Two and a Half Hours of Cardiopulmonary Resuscitation in a Deceased Brain Dead Donor before Liver Transplantation – A Good Idea to Accept?

Hoyer DP, Kaiser GM, Paul A et al.

Chirurgia (Bucharest, Romania : 1990). .

The sequelae of cardiac arrest (CA) and cardiopulmonary resuscitation (CPR) in organ donors potentially results in ischemic organ injury and graft dysfunction after transplantation. Thresholds of resuscitation times in brain dead liver donors have not been established so far.
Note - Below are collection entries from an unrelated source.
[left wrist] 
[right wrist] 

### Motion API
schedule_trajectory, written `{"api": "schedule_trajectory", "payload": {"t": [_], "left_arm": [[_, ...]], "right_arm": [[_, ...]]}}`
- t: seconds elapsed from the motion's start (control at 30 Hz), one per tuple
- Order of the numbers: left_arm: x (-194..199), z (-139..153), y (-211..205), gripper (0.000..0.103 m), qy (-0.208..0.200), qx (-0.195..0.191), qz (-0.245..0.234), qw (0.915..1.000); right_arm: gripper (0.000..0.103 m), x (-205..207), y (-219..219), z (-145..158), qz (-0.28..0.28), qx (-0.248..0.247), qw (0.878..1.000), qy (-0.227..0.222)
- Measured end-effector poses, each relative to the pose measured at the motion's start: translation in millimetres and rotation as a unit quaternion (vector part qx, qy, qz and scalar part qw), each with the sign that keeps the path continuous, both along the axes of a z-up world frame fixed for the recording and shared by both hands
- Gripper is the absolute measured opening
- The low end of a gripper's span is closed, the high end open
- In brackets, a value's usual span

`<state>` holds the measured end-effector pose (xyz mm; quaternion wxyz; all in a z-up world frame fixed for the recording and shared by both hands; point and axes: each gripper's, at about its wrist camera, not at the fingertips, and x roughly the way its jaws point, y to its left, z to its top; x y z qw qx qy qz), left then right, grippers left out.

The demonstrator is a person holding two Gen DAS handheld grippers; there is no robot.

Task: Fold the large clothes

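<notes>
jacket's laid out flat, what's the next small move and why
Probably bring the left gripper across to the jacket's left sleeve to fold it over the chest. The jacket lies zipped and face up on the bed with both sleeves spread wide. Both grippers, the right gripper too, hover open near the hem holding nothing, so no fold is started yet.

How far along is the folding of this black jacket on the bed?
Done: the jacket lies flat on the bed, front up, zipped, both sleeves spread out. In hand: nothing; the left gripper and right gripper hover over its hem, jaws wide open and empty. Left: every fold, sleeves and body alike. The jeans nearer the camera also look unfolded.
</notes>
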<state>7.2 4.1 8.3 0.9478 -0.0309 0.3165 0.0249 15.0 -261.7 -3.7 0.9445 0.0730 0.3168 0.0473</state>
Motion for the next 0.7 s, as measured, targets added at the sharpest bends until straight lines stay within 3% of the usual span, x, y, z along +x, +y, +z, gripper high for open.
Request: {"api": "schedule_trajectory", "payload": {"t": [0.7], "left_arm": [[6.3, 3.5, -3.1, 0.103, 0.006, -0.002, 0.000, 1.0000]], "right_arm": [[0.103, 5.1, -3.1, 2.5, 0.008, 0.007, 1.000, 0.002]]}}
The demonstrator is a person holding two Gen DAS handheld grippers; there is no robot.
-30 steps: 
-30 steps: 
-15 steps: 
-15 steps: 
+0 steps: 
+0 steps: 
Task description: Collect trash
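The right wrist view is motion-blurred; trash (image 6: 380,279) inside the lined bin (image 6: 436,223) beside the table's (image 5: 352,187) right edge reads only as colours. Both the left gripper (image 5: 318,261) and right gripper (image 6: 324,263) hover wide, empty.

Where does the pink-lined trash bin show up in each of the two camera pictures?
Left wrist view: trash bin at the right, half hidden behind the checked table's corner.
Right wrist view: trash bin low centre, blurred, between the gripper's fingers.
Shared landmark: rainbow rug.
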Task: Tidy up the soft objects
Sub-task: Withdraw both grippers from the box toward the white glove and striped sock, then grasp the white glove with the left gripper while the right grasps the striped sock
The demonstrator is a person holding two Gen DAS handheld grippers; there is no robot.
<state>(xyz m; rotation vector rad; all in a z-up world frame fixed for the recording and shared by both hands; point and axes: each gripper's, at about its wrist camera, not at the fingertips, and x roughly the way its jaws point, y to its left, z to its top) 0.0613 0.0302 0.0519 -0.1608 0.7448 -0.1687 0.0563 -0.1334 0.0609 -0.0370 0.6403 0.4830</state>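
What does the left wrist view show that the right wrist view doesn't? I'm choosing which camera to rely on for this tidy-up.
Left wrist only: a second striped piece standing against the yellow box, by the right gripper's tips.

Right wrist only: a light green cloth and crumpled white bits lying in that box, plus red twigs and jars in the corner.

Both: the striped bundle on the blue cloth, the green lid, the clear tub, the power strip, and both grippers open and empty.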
We report the case of a brain dead liver donor who experienced 2.5 hours of CPR whose liver was successfully transplanted. A 75-year-old male experienced CA and was treated by CPR with streptokinase application for 2.5 hours until stabilization of cardiac function. Brain death was diagnosed at the day of admission and organ donation carried out within 24 hours. The DRI was 2.2 with a CIT of 8.8 hours. The liver was transplanted into a 64-year-old recipient suffering from alcoholic liver cirrhosis and a MELD-score of 10 non representative for severity of disease. During follow up of 4 years ERCP and stenting was performed regularly for biliary anastomosis stenosis. The patient remained in a very good overall state of health without any signs of liver dysfunction. This case demonstrates that an extensive period of CPR is not an obligatory exclusion criterion for liver donation. Thresholds of CPR times as well as predictive factors in donors with CA should be established.